Net revenue was $46.9 million in 2017, a decrease of 9% from the prior year; however, despite the decrease, the Company made substantial progress on several key fronts in 2017. It continued its strategy of increasing its focus on obtaining new customers, which resulted in new customers in direct markets buying approximately 80% of the all-tissue laser systems sold during the 2017 fourth quarter.
Driven by increased market acceptance and sales of its new Waterlase Express™ system and while continuing to restructure its sales organization, BIOLASE also produced solid increases in the number of placements of Waterlase® all-tissue lasers in the fourth quarter of 2017 compared to the fourth quarter of 2016 and the third quarter of 2017.

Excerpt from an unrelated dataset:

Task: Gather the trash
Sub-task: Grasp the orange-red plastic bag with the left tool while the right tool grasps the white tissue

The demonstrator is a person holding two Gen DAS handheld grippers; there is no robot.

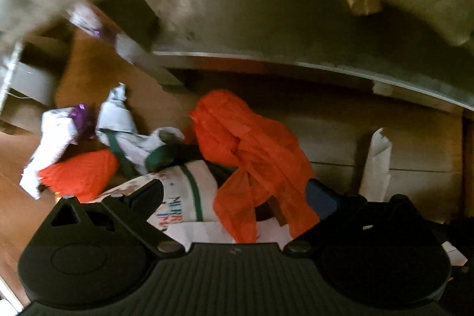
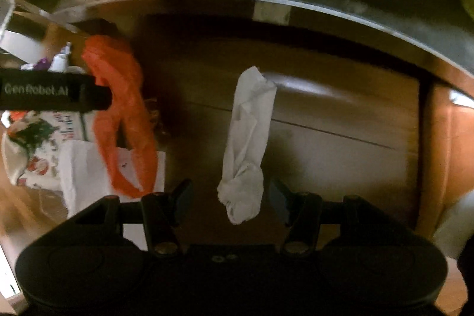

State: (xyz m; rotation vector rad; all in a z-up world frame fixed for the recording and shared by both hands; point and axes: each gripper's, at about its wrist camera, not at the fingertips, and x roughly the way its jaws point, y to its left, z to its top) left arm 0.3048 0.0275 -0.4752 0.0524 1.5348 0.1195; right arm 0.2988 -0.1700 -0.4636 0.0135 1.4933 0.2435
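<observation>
Right gripper point(image 2: 230, 199) jaws wide, nothing pinched; crumpled white paper point(image 2: 247, 144) lies on the wood floor point(image 2: 340, 120) between the tips and beyond, no pad touching; left gripper point(image 1: 234, 197) jaws wide too, over the pile, gripping nothing; only the left view shows the purple-and-white wad point(image 1: 63, 128), small red-orange ball point(image 1: 78, 172), green-banded paper point(image 1: 130, 144); both views show the big orange tissue point(image 1: 251, 156), printed holiday wrap point(image 1: 183, 206) and flat white sheet point(image 2: 86, 171); right view catches the left gripper's side, far left; grey curved rim point(image 2: 326, 8) far; container unclear.
</observation>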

2017 Fourth Quarter Highlights include:
- Worldwide revenue of $12.6 million during the fourth quarter of 2017 decreased $1.2 million, or 8%, from the fourth quarter of 2016
- Total Waterlase placements increased by 18% over the fourth quarter of 2016
- Worldwide revenue of $12.6 million during the fourth quarter of 2017 increased $1.8 million, or 17%, over the third quarter of 2017
- Placements of our newest product, Waterlase Express™ increased by 33% over the third quarter of 2017
- Total Waterlase placements increased by 32% over the third quarter of 2017
- Total operating expenses decreased by $1.2 million, or 12%, over the fourth quarter of 2016
- Bolstered efforts in Southern California to significantly enhance the region's oral health and dental care by increasing awareness and education in laser dentistry
- Continued restructuring of sales team with the appointment of a new sales leader and with enhanced training and development for field-based sales leaders that included a focus on change management
- Completed a rights offering to existing stockholders, with net proceeds of $11.4 million
- Subsequent to December 31, 2017, executed a $6 million credit facility to support the Company's strategic goals of returning BIOLASE to a successful growing, profitable company
President and CEO Harold C. Flynn, Jr. said, "While we are encouraged by our Waterlase growth sequentially, with an increase of 32% in units sold during the fourth quarter of 2017 compared to the third quarter of 2017, we were disappointed with our sales trajectory and have accelerated the pace of change to our sales force. We continued to improve our sales teams both in the U.S. and internationally and expect to see the benefits of these changes resulting in higher revenue during 2018."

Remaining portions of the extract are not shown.